**Description of the task**
Once you have reviewed the listing below, restate it word for word.

**Available records**
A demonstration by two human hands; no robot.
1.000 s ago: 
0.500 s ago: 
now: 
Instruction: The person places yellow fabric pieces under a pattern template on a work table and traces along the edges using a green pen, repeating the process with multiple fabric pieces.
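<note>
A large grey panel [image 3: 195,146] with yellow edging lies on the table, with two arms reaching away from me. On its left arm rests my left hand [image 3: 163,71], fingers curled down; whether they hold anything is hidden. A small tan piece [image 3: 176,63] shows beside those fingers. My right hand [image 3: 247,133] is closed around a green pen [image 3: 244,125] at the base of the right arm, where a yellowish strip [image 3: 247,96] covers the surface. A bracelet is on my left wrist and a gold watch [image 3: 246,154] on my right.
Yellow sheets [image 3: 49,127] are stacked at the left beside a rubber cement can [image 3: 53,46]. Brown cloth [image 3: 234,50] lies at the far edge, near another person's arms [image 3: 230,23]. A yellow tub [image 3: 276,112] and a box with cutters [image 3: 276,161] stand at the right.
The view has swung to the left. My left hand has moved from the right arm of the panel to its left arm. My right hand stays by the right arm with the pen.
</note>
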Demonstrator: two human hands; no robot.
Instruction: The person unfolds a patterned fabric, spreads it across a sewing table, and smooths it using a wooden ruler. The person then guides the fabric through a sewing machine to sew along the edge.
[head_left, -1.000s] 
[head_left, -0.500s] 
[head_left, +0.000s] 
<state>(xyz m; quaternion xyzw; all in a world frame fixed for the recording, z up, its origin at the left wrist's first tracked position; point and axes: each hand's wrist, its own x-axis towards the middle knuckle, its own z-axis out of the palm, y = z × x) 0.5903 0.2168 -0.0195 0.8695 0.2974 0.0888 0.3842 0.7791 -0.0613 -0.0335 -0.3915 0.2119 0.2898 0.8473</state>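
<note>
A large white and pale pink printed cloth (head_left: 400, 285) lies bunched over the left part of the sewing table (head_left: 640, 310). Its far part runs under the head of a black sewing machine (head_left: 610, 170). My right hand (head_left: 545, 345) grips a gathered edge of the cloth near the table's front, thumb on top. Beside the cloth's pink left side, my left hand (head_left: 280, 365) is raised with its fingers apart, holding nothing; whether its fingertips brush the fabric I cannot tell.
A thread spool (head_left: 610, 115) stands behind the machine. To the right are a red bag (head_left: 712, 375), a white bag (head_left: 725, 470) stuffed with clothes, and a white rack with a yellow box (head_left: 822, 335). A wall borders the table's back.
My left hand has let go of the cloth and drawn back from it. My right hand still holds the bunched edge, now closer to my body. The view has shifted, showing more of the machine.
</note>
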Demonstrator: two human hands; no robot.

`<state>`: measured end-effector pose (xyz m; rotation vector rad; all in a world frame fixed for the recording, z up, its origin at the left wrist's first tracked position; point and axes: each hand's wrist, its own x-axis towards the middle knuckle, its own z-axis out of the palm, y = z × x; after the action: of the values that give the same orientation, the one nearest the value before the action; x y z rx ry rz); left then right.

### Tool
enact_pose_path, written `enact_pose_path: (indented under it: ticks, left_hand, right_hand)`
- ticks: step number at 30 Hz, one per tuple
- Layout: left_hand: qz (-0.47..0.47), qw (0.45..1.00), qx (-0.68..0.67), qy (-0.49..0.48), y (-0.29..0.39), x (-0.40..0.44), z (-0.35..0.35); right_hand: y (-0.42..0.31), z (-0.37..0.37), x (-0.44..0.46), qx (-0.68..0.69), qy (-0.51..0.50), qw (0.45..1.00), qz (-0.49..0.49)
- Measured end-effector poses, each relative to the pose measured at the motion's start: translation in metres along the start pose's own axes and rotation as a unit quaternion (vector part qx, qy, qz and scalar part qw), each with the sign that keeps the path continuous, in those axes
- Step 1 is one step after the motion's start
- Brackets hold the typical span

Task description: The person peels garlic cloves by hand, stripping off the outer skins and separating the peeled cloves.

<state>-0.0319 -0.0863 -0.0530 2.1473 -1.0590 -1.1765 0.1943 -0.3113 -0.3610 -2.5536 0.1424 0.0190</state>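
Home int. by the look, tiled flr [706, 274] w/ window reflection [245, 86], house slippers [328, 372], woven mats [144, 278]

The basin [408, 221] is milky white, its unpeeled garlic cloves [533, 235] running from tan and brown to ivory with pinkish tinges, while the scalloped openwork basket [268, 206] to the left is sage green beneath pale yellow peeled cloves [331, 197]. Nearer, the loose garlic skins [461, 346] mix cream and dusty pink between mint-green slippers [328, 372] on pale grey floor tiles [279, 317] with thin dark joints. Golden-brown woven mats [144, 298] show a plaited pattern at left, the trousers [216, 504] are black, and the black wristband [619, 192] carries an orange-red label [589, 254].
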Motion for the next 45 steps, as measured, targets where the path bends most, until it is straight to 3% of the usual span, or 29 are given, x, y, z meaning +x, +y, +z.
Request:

**Response for this exercise**
A demonstration by two human hands; no robot.
1.000 s ago: 
0.500 s ago: 
now: 
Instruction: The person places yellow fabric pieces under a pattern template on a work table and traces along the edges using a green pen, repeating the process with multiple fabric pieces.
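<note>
A large grey panel [image 3: 195,146] with yellow edging lies on the table, with two arms reaching away from me. On its left arm rests my left hand [image 3: 163,71], fingers curled down; whether they hold anything is hidden. A small tan piece [image 3: 176,63] shows beside those fingers. My right hand [image 3: 247,133] is closed around a green pen [image 3: 244,125] at the base of the right arm, where a yellowish strip [image 3: 247,96] covers the surface. A bracelet is on my left wrist and a gold watch [image 3: 246,154] on my right.
Yellow sheets [image 3: 49,127] are stacked at the left beside a rubber cement can [image 3: 53,46]. Brown cloth [image 3: 234,50] lies at the far edge, near another person's arms [image 3: 230,23]. A yellow tub [image 3: 276,112] and a box with cutters [image 3: 276,161] stand at the right.
The view has swung to the left. My left hand has moved from the right arm of the panel to its left arm. My right hand stays by the right arm with the pen.
</note>
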Demonstrator: two human hands; no robot.
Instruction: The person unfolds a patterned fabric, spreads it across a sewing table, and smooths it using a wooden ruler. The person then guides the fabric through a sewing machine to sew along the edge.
[head_left, -1.000s] 
[head_left, -0.500s] 
[head_left, +0.000s] 
<state>(xyz m; quaternion xyzw; all in a world frame fixed for the recording, z up, its origin at the left wrist's first tracked position; point and axes: each hand's wrist, its own x-axis towards the middle knuckle, its own z-axis out of the palm, y = z × x) 0.5903 0.2168 -0.0195 0.8695 0.2974 0.0888 0.3842 0.7791 -0.0613 -0.0335 -0.3915 0.2119 0.2898 0.8473</state>
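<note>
A large white and pale pink printed cloth (head_left: 400, 285) lies bunched over the left part of the sewing table (head_left: 640, 310). Its far part runs under the head of a black sewing machine (head_left: 610, 170). My right hand (head_left: 545, 345) grips a gathered edge of the cloth near the table's front, thumb on top. Beside the cloth's pink left side, my left hand (head_left: 280, 365) is raised with its fingers apart, holding nothing; whether its fingertips brush the fabric I cannot tell.
A thread spool (head_left: 610, 115) stands behind the machine. To the right are a red bag (head_left: 712, 375), a white bag (head_left: 725, 470) stuffed with clothes, and a white rack with a yellow box (head_left: 822, 335). A wall borders the table's back.
My left hand has let go of the cloth and drawn back from it. My right hand still holds the bunched edge, now closer to my body. The view has shifted, showing more of the machine.
</note>
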Demonstrator: two human hands; no robot.

`<state>`: measured end-effector pose (xyz m; rotation vector rad; all in a world frame fixed for the recording, z up, its origin at the left wrist's first tracked position; point and axes: each hand's wrist, its own x-axis towards the middle knuckle, its own z-axis out of the palm, y = z × x; after the action: of the values that give the same orientation, the one nearest the value before the action; x y z rx ry rz); left then right.

### Tool
enact_pose_path, written `enact_pose_path: (indented under it: ticks, left_hand, right_hand)`
- ticks: step number at 30 Hz, one per tuple
- Layout: left_hand: qz (-0.47..0.47), qw (0.45..1.00), qx (-0.68..0.67), qy (-0.49..0.48), y (-0.29..0.39), x (-0.40..0.44), z (-0.35..0.35); right_hand: y (-0.42..0.31), z (-0.37..0.37), x (-0.44..0.46), qx (-0.68..0.69), qy (-0.51..0.50), qw (0.45..1.00), qz (-0.49..0.49)
- Measured end-effector poses, each relative to the pose measured at the motion's start: translation in metres along the start pose's own axes and rotation as a unit quaternion (vector part qx, qy, qz and scalar part qw), each with the sign that keeps the path continuous, in those axes
- Step 1 is one step after the motion's start
- Brackets hold the typical span

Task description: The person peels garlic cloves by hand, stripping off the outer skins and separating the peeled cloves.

<state>-0.0319 -0.0863 -0.0530 2.1473 -1.0590 -1.1765 0.1943 -0.3113 -0.3610 -2.5536 0.1424 0.0190</state>
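Home int. by the look, tiled flr [706, 274] w/ window reflection [245, 86], house slippers [328, 372], woven mats [144, 278]

The basin [408, 221] is milky white, its unpeeled garlic cloves [533, 235] running from tan and brown to ivory with pinkish tinges, while the scalloped openwork basket [268, 206] to the left is sage green beneath pale yellow peeled cloves [331, 197]. Nearer, the loose garlic skins [461, 346] mix cream and dusty pink between mint-green slippers [328, 372] on pale grey floor tiles [279, 317] with thin dark joints. Golden-brown woven mats [144, 298] show a plaited pattern at left, the trousers [216, 504] are black, and the black wristband [619, 192] carries an orange-red label [589, 254].
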Motion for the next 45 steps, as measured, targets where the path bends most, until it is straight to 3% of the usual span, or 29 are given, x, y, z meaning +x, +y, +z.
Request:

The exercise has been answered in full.